Öncelikle unutulmamalı ki karşınızdaki bir yetişkin değil! Çocuklarla iletişime girerken anne ve babaların, çocukların yaşını ve gelişimsel evresini unutup uzun uzun laf anlatmaya çalıştığına tanık oluruz. Ancak bu durumda unutulan önemli bir detay vardır. Anadilini yeni öğrenen çocuk 6 yaşına kadar somut kavramları rahatlıkla anlamaktadır. Kendini somut kavramlarla anlatır ve somut kavramlarla anlattıklarınızı anlayabilir. Bu nedenle çocuklarla iletişim kurmaya çalışırken mümkün olduğu kadar basit ve kısa ifadelerle açıklama yapılmaya çalışılmalıdır.
Çocuklar genellikle merak ettikleri, anlamadıkları, kaygı duydukları şeyleri sorar. Ancak buna ek olarak, benim ve çoğu meslektaşımın en çok önemsediği bir konu çocukların güvenlik ihtiyaçlarıdır. Çocuklar, güvenlik duygularının sarsıldığını hissettikleri zaman veya bu duyguyu geriye kazanmaya ihtiyaç duydukları zamanlarda soru sorma isteği duyarlar. Her soru bir güven ihtiyacıdır. Çocukların soruları dikkatli bir şekilde dinlenmelidir. Çünkü o an çocuk yalnızca cevap bulmak amacıyla soru sormuyordur. Alt metni okumaya çalışmayın, tahmin etmeyin. Yanılırsınız. Unutulmamalı ki; çocuklar bizden daha zekilerdir ve daha kompleks-karmaşık düşünmektedirler. Sizin için soru anlamsız olabilir. Ancak bu tür sorulara dahi son derece ciddi ve samimi bir ses tonuyla cevap verin. Bütün soruların gerisinde güvenlik ihtiyacı vardır. Buna bağlı olarak, birçok ebeveynin düşüncesinin aksine net kurallara ve sınırlara ihtiyaç duydukları için de soru sorarlar.
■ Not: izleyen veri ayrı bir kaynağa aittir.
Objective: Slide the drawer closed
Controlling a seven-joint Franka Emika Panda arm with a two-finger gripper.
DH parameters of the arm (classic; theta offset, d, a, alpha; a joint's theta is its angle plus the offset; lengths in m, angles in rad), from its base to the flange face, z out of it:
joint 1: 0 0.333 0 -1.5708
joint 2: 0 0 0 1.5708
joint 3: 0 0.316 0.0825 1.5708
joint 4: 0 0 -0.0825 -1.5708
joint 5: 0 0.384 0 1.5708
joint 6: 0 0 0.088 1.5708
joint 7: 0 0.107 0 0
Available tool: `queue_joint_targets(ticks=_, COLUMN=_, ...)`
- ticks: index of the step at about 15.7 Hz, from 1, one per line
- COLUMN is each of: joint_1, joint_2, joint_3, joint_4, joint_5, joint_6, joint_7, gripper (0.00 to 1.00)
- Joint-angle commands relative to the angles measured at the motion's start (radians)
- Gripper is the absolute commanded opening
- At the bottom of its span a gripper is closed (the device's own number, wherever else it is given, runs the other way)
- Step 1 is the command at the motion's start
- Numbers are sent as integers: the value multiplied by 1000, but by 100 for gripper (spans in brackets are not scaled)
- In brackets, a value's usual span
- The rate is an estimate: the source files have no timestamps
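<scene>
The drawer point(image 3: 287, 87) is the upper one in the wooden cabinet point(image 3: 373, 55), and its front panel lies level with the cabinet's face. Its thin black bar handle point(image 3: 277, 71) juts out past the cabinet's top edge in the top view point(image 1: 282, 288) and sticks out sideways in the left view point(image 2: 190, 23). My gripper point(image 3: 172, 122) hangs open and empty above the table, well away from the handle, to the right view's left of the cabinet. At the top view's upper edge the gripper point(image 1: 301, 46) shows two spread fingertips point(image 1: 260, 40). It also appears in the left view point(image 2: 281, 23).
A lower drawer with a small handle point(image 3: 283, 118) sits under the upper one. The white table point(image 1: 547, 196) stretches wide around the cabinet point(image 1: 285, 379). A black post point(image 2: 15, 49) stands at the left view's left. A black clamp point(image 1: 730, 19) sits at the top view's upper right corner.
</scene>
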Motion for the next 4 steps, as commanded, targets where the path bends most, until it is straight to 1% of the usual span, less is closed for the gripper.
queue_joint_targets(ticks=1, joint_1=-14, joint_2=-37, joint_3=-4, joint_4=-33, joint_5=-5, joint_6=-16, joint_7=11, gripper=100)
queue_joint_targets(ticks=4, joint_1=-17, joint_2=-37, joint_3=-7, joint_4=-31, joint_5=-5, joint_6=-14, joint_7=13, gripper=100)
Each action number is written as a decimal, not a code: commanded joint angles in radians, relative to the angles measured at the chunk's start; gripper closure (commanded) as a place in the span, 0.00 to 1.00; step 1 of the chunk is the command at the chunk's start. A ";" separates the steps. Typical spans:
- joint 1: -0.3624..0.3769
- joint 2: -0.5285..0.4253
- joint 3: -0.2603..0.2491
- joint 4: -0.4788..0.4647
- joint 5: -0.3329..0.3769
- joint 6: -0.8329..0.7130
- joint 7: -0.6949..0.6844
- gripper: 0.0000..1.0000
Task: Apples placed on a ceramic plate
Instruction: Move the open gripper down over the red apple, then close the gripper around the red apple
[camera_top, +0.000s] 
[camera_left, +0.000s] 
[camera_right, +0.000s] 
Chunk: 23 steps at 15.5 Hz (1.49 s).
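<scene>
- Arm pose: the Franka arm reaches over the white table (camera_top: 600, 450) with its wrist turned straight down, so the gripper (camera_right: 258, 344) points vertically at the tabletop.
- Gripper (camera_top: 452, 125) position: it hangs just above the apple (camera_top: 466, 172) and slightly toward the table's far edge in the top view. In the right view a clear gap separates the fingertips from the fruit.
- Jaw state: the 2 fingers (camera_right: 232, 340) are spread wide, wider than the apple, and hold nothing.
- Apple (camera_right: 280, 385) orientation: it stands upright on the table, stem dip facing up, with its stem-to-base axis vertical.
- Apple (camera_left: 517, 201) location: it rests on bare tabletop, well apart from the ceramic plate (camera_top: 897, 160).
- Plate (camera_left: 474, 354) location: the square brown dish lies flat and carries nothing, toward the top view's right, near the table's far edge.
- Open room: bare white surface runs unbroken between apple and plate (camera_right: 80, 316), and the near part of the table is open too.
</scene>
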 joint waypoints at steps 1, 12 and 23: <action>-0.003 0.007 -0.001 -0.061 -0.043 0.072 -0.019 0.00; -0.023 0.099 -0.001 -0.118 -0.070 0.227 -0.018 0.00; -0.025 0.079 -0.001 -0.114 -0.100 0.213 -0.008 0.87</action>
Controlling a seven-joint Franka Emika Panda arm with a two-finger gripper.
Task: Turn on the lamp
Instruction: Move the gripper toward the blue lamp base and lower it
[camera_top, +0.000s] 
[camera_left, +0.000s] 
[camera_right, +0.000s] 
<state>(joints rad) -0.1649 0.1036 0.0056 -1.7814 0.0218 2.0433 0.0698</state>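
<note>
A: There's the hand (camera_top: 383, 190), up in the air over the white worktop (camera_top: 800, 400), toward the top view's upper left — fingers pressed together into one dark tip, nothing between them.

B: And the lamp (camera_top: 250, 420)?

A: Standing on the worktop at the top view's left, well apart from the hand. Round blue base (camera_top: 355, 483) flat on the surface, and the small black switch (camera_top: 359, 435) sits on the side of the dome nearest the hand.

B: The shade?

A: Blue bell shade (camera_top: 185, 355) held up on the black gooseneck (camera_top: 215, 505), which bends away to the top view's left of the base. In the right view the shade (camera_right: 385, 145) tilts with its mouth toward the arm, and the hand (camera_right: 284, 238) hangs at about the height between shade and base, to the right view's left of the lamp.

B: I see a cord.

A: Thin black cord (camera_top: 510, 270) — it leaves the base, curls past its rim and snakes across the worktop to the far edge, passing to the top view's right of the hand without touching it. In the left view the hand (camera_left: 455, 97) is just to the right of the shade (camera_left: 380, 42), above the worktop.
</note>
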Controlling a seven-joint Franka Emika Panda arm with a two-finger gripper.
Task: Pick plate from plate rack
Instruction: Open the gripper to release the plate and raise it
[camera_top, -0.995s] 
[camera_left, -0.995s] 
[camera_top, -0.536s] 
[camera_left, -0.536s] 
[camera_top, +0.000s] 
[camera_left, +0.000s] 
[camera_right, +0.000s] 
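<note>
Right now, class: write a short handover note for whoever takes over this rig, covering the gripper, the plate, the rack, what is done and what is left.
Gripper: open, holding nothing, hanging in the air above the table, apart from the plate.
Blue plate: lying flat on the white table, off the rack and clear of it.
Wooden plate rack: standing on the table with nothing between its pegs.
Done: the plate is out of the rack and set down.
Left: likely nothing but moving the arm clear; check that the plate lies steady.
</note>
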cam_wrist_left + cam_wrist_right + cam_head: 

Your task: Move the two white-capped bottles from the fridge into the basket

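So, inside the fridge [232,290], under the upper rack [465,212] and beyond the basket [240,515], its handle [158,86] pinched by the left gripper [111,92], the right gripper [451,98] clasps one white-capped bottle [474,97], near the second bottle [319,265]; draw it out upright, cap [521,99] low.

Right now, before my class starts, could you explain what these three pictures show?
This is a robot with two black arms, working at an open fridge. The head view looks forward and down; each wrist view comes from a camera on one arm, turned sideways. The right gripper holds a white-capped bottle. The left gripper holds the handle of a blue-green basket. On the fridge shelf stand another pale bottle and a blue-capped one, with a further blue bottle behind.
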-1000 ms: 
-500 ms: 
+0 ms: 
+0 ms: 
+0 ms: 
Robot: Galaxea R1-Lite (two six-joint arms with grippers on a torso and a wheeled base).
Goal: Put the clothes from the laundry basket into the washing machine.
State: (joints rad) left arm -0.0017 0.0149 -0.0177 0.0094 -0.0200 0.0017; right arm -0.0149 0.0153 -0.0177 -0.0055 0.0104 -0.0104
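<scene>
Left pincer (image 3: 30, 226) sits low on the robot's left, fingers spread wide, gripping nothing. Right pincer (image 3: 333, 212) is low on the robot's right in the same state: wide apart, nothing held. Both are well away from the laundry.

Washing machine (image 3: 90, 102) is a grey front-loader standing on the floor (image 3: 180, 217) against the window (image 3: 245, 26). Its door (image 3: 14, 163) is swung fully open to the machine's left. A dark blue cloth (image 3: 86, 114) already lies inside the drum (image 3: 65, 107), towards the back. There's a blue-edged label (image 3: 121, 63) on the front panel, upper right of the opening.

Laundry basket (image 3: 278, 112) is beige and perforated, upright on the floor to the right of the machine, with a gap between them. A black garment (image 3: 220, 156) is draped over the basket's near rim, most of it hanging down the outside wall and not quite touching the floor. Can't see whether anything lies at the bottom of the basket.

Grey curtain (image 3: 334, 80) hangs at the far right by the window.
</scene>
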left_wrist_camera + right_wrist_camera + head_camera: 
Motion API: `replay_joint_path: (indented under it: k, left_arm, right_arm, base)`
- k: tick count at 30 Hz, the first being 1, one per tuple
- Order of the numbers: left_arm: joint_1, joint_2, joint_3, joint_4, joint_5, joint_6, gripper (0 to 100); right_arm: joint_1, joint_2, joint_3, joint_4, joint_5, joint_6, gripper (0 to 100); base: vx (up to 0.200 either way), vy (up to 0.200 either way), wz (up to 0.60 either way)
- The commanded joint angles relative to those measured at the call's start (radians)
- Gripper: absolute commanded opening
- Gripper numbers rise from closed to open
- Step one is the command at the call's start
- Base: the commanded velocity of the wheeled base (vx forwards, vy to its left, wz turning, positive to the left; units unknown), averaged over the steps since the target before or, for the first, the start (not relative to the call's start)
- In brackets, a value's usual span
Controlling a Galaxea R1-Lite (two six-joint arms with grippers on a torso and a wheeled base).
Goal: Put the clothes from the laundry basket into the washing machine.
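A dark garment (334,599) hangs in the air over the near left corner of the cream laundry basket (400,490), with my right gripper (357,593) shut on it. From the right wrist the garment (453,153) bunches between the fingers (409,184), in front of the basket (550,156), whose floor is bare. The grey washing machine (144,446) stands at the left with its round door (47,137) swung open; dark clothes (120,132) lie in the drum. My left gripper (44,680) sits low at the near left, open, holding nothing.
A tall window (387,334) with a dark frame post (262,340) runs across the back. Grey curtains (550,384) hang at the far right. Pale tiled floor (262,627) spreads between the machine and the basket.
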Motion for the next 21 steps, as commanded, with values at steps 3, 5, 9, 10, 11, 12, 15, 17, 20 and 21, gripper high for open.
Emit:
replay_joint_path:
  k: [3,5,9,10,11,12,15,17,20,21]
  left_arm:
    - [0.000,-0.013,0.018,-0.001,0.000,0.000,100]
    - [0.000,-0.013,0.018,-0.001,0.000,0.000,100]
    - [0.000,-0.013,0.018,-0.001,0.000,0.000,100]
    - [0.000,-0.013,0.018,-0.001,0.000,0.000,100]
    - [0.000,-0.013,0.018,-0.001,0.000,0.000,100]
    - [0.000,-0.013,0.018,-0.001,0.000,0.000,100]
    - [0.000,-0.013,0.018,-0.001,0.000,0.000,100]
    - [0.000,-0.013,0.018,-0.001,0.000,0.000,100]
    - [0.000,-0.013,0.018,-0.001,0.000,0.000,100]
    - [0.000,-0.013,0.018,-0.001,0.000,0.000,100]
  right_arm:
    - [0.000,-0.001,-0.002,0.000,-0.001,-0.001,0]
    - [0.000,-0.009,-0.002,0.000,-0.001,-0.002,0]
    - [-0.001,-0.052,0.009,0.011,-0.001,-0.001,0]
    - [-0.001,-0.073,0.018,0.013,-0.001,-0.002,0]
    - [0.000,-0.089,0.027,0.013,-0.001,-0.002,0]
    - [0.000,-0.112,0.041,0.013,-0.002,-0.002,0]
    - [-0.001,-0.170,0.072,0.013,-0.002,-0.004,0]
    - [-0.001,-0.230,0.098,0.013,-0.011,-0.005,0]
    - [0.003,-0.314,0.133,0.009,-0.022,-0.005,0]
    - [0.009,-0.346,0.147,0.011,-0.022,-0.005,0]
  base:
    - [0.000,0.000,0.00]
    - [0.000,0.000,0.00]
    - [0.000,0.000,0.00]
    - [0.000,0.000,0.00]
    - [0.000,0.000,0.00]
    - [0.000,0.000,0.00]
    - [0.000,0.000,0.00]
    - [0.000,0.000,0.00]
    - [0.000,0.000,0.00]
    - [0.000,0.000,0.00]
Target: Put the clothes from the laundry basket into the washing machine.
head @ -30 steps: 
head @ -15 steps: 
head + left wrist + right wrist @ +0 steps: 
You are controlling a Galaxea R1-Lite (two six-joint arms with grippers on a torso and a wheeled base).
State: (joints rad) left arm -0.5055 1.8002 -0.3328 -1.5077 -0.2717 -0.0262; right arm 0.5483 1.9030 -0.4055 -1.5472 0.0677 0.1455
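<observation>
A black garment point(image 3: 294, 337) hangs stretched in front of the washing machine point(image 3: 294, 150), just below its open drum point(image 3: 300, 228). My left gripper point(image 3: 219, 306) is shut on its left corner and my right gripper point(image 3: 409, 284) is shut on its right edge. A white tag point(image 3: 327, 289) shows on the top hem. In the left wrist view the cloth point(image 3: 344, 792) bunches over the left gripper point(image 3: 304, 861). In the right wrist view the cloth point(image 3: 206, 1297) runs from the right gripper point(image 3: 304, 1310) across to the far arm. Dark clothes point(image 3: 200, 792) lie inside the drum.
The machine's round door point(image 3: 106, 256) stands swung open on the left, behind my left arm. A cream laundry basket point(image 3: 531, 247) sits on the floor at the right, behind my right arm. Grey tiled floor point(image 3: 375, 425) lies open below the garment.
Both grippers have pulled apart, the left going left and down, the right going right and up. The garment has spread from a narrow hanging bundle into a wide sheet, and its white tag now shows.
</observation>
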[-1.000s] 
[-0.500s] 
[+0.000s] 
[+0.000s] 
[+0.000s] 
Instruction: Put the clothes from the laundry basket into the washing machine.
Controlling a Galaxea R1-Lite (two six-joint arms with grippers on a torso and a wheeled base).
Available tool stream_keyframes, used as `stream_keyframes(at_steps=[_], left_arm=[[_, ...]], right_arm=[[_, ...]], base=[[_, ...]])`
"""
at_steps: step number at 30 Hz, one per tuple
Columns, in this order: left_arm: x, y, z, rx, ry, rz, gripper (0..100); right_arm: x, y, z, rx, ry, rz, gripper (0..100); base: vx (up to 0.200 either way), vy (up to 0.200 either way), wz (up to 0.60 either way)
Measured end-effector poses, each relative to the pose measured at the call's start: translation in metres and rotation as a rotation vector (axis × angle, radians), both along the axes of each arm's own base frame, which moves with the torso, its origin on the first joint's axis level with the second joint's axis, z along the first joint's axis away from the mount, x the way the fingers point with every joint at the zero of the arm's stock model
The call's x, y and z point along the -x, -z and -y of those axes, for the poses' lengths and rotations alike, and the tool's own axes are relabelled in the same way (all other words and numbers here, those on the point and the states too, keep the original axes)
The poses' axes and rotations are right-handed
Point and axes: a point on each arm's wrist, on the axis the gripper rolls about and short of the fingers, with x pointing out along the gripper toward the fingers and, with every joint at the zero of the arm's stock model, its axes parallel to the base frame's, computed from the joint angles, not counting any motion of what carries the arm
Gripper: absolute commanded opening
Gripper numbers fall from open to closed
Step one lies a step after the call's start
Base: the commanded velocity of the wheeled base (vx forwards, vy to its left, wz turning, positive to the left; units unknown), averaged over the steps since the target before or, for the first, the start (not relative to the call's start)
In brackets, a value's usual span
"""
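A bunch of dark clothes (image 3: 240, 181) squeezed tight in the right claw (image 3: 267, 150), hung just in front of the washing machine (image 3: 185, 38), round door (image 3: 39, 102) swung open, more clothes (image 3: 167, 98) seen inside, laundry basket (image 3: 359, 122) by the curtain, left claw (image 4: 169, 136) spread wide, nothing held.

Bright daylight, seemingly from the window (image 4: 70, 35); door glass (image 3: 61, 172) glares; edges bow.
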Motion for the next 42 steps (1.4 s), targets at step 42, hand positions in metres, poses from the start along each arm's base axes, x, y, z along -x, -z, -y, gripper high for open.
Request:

Asla pes etmeyin! Çocuklar sizi çoğu zaman bitmek bilmeyen sorularla sınarlar. Gelişimleri için cevaplar tabi ki önemlidir. Ancak bundan daha önemli olan çocuğun yaşamda sağlıklı bir yer hissedebilmesi kendine ve ebeveyne güveni ile başlar. Çocuğun yönelttiği tüm soruların cevapları ve bu cevapları nasıl aldığı yaşamdaki duruşunu-yerini etkiler.
Dr. Susan Bartell’in ‘’Çocukların En çok Sorduğu 50 Soru’’ kitabı iki cilt olarak yayımlanmıştır. 1. Cilt 3-8 yaş arası, 2. Cilt ise 8-12 yaş arası çocukların sorduğu sorular ve nasıl cevap verilmesi gerektiği üzerine yazılmış bir eserdir. Eserin içeriği “Ödevimi yapmama yardım eder misin? Sizin yatağınızda uyuyabilir miyim? Tanrı nerede? Okula gitmek zorunda mıyım? Büyüyünce seninle evlenebilir miyim?” gibi sorular başta olmak üzere çocukların sıkça sorduğu sorular ve ailelerin bu soruları nasıl yorumlaması ve cevaplaması gerektiğini anlatan yöntemlerdir.